Sasha Friedlander visited East Java, Indonesia for the first time while she was studying at an arts university with a one-year student visa.
Within the rainforests of East Java is the volcano Kawah Ijen, where miners work to extract sulfur for products used everyday — like sugar and cosmetics. After seeing the volcano and the mining process, Friedlander decided to make the film “Where Heaven Meets Hell.”
“[The volcano] was spectacular, but I was really shocked to see the contrast between the beauty of the landscape and the mining operation that was going on there,” Friedlander said. “Because of my language skills, I was able to start a dialogue with some of the miners we encountered
there and their stories are really interesting to me. So then I spent the next two years trying to get back to make the film.”

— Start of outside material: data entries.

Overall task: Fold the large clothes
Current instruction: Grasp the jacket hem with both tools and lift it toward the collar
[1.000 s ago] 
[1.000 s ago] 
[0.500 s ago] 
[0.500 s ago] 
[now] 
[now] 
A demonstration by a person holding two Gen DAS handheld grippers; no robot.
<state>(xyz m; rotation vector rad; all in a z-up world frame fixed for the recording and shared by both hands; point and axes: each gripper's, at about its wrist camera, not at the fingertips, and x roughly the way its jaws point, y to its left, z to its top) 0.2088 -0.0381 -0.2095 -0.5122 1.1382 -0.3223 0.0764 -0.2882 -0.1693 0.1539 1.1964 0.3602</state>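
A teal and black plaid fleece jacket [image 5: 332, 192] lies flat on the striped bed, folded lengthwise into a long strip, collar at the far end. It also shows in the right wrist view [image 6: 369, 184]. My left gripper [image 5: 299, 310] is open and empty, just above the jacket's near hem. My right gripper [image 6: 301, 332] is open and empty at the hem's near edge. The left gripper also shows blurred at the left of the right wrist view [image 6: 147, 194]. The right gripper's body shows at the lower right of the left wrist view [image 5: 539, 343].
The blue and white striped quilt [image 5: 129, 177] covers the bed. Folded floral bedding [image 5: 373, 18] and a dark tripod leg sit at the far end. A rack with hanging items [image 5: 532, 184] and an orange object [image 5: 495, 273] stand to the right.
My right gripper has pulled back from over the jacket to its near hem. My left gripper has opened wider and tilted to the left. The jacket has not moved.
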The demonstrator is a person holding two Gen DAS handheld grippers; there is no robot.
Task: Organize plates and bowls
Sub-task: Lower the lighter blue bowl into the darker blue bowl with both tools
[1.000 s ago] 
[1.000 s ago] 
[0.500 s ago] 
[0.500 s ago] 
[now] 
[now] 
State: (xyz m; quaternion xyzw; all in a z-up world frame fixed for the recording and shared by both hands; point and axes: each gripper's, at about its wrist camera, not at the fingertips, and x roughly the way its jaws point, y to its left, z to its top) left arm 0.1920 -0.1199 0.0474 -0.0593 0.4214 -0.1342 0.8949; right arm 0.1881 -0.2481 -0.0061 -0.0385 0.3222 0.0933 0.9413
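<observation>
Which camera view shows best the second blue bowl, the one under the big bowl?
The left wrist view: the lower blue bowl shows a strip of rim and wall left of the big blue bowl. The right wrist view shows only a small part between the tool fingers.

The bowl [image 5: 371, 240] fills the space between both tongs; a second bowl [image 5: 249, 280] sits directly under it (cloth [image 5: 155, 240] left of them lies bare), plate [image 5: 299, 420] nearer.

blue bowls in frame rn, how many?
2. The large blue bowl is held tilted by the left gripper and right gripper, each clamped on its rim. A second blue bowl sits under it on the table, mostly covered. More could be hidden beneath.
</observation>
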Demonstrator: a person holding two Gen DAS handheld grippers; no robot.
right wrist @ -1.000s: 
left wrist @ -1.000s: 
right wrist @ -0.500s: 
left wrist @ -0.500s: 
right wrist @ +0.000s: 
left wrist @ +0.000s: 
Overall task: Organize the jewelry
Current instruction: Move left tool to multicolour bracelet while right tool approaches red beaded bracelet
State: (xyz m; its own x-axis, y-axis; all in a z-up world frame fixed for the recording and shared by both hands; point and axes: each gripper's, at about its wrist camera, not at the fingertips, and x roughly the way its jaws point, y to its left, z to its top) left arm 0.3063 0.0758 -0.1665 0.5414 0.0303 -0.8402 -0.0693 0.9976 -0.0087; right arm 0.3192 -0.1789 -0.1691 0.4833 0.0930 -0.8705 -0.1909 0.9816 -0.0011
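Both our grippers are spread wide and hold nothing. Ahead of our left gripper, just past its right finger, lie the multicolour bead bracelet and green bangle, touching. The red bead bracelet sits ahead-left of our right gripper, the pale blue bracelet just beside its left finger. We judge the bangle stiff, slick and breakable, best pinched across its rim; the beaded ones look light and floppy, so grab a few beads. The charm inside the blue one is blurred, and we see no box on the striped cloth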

“Where Heaven Meets Hell” screens at the Rio Theatre on Jan. 19. The screening’s proceeds benefit the sulfur miners in East Java through Ikawangi, a group committed to helping alleviate the problems facing the miners. Ikawangi accepts donations, but Friedlander said this is not the only way people can help improve the miners’ situation.
“Before I made this film, I had no idea that sulfur was used for bleaching sugar, for lotion, cosmetics products and matches,” Friedlander said. “I hope that people will be more aware and just pause before they consume certain products or use certain cosmetics. Maybe they will think ‘there’s actually sulfur in this and in certain parts of the world this is how sulfur is being extracted.’”
The film held its world premiere in March 2012 and was directed, produced and edited by Friedlander, who spent time in the same unsafe conditions as the miners.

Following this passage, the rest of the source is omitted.